Run al sync to project the new skill into all enabled clients.
For the complete research-backed authoring guide — including empirical studies on instruction-following, context length effects, and constraint composition — see Skill Design Guide.
Design philosophy
The built-in skills reflect several deliberate choices:
Investigation before action — Skills like debug-issue refuse to guess. They require reproduction, evidence, and a failing test before any fix. This mirrors how experienced developers work.
Autonomous by default, checkpoints for real ambiguity — Skills run autonomously through their normal workflow. Human checkpoints trigger only for genuine ambiguity — scope decisions, breaking changes, or competing approaches. Vague escalation like "ask when uncertain" is deliberately avoided.
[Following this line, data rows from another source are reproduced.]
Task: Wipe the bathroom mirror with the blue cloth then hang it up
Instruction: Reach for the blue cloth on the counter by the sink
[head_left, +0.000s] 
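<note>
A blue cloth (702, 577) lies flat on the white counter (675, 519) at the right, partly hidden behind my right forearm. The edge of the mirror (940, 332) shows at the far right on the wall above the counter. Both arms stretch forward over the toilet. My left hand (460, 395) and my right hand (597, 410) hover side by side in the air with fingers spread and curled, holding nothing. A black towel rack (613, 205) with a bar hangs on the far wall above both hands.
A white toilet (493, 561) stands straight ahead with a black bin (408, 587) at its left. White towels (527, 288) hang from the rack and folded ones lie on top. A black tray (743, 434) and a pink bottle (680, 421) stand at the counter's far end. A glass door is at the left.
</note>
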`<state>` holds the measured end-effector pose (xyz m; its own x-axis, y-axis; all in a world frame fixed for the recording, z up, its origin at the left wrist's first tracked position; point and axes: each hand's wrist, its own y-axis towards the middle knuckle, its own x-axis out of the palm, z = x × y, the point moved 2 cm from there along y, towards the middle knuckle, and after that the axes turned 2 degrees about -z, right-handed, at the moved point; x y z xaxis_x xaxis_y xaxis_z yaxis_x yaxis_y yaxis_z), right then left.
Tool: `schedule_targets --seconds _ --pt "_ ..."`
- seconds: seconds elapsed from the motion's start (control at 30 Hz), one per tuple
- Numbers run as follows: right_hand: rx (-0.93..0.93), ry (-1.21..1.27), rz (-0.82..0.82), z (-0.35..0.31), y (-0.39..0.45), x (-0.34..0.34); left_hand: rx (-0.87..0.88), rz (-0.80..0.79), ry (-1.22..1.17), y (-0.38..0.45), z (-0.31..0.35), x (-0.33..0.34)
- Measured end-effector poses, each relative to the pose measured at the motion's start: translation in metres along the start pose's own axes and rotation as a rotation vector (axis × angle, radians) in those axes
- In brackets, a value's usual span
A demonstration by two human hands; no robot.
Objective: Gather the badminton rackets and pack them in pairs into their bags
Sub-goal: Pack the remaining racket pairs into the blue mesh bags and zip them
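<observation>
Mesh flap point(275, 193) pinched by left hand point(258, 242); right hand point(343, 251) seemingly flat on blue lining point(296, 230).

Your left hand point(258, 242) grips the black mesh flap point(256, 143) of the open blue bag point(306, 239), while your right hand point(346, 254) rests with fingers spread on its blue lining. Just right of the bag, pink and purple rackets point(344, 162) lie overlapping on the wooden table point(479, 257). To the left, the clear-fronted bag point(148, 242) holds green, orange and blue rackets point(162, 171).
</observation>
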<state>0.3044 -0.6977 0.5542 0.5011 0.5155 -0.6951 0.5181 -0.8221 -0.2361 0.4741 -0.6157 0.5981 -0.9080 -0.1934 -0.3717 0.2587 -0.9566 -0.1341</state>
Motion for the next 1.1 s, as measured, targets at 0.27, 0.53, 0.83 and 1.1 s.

Composition over monoliths — Skills delegate to each other. ship-pr delegates to audit-and-fix-uncommitted-changes, fix-ci, and address-pr-comments. complete-current-phase orchestrates planning, implementation, and verification. This keeps each skill focused while enabling complex workflows.
Evidence-backed structure — The skill format is informed by research on how language models process instructions. Critical rules go early (primacy effect), guardrails go at the end (recency effect), and lean bodies minimize reasoning degradation from context length. See Skill Design Guide for the research basis.